As April 17 approaches, you might be wondering, “What can I claim on my taxes when it comes to tax breaks or deductions?” Because every tax return is different, there’s no easy answer to this complicated question. However, there’s a long list of tax deductions that can reduce your taxable income and you should take every one to which you’re entitled, because overlooked tax deductions are wasted opportunities.
From child-care costs to mortgage interest to charitable donations to moving expenses, the IRS offers a lengthy list of tax write-offs that can reduce your taxable income, so read carefully and decide which ones you can take. To help get you started, here’s a list of the 50 best tax deductions for 2017.

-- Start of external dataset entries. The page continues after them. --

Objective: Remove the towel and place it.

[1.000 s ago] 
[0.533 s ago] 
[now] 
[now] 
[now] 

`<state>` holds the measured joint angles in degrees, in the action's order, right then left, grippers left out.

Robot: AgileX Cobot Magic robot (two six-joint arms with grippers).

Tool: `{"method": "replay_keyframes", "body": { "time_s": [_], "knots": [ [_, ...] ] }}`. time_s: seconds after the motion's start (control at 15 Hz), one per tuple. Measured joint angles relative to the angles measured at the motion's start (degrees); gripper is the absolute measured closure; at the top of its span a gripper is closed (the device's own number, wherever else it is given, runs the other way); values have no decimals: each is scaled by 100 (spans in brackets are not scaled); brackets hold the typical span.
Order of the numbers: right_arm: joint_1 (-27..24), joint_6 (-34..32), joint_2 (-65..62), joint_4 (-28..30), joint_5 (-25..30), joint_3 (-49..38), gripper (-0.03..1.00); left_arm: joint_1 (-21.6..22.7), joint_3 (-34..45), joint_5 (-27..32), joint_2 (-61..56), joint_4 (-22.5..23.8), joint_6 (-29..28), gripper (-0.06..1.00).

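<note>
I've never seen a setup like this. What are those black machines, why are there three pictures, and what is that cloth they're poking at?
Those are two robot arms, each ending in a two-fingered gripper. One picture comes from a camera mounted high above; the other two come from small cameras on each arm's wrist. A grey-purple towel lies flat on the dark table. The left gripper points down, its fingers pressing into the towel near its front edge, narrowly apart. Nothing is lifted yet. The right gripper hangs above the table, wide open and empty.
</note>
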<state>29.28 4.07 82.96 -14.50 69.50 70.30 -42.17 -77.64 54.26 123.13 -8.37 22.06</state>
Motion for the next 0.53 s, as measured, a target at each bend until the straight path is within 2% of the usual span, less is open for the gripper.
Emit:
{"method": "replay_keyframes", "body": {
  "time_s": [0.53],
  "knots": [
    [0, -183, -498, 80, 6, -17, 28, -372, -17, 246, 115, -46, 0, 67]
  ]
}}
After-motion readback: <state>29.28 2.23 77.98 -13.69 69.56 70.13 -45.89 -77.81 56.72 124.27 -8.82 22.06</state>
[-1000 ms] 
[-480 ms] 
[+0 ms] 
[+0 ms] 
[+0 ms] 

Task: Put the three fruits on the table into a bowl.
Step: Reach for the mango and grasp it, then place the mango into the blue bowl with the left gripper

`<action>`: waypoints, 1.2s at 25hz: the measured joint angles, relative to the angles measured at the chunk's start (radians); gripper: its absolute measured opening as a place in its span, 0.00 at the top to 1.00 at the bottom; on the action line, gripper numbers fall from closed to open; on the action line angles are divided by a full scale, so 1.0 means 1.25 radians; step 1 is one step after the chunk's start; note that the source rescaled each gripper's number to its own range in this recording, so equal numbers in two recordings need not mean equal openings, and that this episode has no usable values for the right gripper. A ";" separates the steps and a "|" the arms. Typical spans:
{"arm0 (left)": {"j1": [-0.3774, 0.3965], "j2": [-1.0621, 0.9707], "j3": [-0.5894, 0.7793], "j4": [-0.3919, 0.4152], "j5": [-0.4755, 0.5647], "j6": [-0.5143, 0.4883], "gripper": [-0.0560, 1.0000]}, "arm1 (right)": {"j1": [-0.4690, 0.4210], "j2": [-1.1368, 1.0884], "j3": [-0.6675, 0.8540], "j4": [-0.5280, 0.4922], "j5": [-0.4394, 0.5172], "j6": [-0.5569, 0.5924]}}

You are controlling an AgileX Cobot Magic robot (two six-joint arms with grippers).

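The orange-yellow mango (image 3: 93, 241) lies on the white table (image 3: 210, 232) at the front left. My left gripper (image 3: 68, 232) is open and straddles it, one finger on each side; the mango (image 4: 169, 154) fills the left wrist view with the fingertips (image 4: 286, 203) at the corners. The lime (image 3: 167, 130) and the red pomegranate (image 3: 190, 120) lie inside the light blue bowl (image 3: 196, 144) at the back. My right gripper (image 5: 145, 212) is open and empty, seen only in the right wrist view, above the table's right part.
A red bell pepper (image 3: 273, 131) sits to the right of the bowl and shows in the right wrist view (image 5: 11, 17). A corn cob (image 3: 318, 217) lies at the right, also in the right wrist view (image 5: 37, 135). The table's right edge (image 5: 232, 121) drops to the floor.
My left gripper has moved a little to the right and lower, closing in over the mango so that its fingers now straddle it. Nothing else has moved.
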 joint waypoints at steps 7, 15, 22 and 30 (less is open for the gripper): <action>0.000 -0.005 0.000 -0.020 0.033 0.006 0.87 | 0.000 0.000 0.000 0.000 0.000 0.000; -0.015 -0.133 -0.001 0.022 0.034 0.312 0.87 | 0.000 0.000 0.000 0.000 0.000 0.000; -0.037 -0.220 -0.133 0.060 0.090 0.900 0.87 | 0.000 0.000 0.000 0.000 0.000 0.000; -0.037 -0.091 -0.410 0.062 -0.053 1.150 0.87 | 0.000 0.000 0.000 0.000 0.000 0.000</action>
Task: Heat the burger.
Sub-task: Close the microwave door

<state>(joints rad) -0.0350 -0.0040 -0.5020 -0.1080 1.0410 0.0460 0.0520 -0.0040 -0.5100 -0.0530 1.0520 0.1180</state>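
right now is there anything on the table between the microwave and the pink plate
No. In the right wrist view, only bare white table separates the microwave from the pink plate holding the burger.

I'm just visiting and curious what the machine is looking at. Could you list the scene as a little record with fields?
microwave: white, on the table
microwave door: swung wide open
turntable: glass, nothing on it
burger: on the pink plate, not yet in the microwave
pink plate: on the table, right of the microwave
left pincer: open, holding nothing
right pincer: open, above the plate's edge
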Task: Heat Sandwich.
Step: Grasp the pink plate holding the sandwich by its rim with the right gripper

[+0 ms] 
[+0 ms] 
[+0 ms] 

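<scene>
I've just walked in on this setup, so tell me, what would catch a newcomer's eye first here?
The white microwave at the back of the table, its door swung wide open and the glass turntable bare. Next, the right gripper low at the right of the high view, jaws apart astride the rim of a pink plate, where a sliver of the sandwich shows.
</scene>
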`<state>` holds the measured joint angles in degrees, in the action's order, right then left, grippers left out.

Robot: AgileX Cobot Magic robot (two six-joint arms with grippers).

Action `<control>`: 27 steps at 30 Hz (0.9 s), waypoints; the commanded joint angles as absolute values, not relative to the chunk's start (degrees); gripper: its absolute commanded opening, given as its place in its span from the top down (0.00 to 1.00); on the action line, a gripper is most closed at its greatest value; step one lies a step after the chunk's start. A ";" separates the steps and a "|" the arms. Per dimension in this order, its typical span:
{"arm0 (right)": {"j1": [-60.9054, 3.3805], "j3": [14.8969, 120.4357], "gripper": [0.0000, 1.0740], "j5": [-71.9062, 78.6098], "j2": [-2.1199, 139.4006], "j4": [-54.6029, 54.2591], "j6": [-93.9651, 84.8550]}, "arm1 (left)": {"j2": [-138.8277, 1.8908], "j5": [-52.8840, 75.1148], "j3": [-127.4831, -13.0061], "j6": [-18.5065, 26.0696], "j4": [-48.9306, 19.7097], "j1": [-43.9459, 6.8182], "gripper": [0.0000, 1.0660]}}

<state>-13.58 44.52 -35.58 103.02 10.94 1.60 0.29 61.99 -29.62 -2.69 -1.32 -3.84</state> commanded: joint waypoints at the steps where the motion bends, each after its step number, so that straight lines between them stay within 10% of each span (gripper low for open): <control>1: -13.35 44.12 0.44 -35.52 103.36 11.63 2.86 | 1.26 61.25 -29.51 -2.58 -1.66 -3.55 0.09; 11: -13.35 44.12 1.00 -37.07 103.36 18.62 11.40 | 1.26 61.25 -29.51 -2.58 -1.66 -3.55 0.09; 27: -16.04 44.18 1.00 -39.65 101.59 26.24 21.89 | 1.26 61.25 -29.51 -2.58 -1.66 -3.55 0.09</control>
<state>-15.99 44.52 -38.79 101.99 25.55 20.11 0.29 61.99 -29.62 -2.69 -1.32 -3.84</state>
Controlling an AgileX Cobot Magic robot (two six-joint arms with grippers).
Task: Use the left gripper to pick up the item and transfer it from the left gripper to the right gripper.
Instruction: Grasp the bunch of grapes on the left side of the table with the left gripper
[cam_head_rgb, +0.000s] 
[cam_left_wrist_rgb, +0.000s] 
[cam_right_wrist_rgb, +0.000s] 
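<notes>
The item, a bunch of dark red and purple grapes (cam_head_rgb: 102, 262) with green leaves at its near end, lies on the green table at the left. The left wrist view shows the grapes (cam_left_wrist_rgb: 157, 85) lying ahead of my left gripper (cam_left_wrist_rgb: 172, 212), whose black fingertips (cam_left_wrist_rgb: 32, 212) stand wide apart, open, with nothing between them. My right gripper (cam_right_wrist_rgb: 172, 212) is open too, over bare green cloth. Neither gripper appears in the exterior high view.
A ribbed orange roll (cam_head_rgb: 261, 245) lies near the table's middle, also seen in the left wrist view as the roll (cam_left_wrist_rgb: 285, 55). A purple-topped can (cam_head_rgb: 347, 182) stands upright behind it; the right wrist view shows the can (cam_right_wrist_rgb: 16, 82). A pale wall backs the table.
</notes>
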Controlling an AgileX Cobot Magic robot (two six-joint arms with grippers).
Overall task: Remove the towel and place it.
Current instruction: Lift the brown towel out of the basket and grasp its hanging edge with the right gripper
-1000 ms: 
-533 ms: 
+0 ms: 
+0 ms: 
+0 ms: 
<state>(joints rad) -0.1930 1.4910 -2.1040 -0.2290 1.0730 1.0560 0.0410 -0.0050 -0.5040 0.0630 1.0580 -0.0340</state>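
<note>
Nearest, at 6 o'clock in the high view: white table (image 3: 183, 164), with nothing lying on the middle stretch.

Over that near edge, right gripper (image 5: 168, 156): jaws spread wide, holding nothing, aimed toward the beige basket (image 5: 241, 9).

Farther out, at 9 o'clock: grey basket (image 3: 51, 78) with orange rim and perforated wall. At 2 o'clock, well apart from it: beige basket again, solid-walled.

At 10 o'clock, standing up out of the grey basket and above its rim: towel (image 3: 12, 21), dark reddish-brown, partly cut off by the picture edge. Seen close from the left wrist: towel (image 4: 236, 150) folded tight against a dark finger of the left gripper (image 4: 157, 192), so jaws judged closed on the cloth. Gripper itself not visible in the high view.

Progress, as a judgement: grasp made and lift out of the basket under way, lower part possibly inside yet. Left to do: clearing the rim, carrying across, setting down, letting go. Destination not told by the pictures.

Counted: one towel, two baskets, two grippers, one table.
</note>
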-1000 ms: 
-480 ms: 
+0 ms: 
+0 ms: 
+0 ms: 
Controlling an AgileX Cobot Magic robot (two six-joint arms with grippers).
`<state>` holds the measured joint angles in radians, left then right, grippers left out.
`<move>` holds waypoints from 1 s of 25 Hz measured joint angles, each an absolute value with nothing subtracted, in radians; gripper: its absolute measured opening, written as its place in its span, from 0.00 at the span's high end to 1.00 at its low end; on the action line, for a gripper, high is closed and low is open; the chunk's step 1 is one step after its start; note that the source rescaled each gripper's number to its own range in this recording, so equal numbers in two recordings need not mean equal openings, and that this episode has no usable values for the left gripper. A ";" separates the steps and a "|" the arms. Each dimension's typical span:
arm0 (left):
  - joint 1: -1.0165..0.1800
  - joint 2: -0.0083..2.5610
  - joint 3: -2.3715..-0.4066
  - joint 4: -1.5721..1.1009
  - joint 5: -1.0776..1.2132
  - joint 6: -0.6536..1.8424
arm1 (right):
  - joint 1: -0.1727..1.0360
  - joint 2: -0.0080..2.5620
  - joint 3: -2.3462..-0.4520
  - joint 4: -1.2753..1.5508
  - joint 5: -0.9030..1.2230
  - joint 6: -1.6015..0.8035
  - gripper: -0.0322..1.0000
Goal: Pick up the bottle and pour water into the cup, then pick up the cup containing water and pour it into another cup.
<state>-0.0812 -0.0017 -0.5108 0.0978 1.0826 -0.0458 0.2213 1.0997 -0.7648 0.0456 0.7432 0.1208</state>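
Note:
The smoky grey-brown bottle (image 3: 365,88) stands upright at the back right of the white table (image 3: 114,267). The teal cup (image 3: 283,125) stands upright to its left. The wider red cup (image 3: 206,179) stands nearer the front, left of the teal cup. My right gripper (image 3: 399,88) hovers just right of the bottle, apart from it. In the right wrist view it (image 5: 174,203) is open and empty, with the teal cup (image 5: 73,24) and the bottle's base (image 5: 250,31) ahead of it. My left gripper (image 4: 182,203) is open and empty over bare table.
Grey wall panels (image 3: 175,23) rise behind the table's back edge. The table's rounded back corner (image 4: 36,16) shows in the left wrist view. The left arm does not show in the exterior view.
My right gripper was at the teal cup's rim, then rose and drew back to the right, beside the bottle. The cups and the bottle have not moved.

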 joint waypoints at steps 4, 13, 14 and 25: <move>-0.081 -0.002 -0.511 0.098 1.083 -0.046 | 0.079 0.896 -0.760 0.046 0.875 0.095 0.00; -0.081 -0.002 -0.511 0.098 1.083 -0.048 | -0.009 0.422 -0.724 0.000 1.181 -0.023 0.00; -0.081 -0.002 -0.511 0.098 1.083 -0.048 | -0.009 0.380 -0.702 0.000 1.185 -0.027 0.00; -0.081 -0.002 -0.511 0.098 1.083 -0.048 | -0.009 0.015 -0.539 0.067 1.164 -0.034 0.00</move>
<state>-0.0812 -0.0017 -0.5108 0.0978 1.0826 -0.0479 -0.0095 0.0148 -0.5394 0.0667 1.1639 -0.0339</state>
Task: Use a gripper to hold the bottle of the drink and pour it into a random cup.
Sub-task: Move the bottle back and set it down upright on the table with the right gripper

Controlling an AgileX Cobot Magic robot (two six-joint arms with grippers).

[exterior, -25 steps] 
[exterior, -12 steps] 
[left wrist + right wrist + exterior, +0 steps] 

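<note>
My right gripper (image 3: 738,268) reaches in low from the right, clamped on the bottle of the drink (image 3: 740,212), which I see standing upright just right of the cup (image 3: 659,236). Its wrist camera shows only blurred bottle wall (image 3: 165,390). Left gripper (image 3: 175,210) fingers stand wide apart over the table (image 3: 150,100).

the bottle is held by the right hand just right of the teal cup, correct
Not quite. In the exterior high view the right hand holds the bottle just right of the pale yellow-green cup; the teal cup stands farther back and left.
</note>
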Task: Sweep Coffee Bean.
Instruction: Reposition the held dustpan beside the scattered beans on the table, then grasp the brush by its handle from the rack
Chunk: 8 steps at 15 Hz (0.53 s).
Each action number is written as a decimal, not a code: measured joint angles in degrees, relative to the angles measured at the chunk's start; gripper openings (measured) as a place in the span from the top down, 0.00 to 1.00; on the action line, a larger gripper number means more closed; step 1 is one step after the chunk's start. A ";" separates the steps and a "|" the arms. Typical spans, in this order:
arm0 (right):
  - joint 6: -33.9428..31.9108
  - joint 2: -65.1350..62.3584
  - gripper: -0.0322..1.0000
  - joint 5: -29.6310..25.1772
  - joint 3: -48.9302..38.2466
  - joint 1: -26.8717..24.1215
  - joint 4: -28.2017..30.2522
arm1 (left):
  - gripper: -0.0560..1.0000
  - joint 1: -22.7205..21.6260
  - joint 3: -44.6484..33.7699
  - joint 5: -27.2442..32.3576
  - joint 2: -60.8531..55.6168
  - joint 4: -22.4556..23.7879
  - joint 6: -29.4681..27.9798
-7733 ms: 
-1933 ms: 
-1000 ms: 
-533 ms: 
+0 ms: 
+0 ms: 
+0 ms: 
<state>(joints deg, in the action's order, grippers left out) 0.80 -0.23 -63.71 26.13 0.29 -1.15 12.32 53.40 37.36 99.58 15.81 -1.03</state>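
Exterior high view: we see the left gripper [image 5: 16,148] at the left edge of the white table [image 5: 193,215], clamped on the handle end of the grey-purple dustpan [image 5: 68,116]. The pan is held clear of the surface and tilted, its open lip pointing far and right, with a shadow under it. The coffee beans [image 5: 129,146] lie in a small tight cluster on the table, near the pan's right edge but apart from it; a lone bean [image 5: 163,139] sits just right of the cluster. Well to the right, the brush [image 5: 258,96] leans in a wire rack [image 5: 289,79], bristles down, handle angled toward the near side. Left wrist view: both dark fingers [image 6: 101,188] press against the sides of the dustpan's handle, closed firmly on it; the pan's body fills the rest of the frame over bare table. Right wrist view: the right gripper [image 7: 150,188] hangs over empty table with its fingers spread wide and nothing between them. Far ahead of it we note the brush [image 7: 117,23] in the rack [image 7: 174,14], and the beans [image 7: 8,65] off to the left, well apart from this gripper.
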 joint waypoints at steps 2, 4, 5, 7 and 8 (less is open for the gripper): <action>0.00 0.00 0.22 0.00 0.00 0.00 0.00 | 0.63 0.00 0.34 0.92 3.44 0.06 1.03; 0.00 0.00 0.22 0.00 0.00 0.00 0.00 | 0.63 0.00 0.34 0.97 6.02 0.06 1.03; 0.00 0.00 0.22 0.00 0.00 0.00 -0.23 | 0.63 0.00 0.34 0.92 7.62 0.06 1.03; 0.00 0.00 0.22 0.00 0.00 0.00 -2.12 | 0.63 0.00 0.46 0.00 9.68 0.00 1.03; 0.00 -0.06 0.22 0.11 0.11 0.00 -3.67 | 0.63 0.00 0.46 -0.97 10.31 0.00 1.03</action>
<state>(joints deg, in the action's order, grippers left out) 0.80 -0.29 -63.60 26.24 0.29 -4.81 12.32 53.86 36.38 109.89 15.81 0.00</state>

Even if you don’t have a lot of itemized deductions to file, you still qualify for a standard deduction, which has increased to $12,600 for married couples filing jointly on income earned in 2016. That number is the same for surviving spouses. For single filers and married couples filing separately, the deduction is now $6,300. If you file as head of household, you can deduct $9,300.
Mortgage Insurance Premiums
If you obtained a mortgage insurance policy in 2007 or later, you might qualify for a deduction on the amount you’ve paid toward the premiums. As part of the Protecting Americans From Tax Hikes Act, qualified mortgage insurance will be treated as tax-deductible interest through the end of 2016.
Tuition & Fees Deduction
Regardless of whether you take the standard deduction or itemize, you can deduct up to $4,000 in qualifying higher education tuition and fees you paid for yourself, your spouse or a dependent in 2016. If you’re married but filing separately, or if another person can claim an exemption for you as a dependent, you don’t qualify for this deduction.
State & Local Sales Tax
Taxpayers have the option of deducting either the state and local income taxes or state and local general sales taxes they paid during the tax year, but not both. If you live in a state with no income tax, consider deducting state and local sales taxes you paid.
You can deduct cash donations to IRS-approved charities for up to 50 percent of their adjusted gross income. You must have written records of donations to deduct cash gifts in any amount, and a copy of a bank record or statement from the organization will work.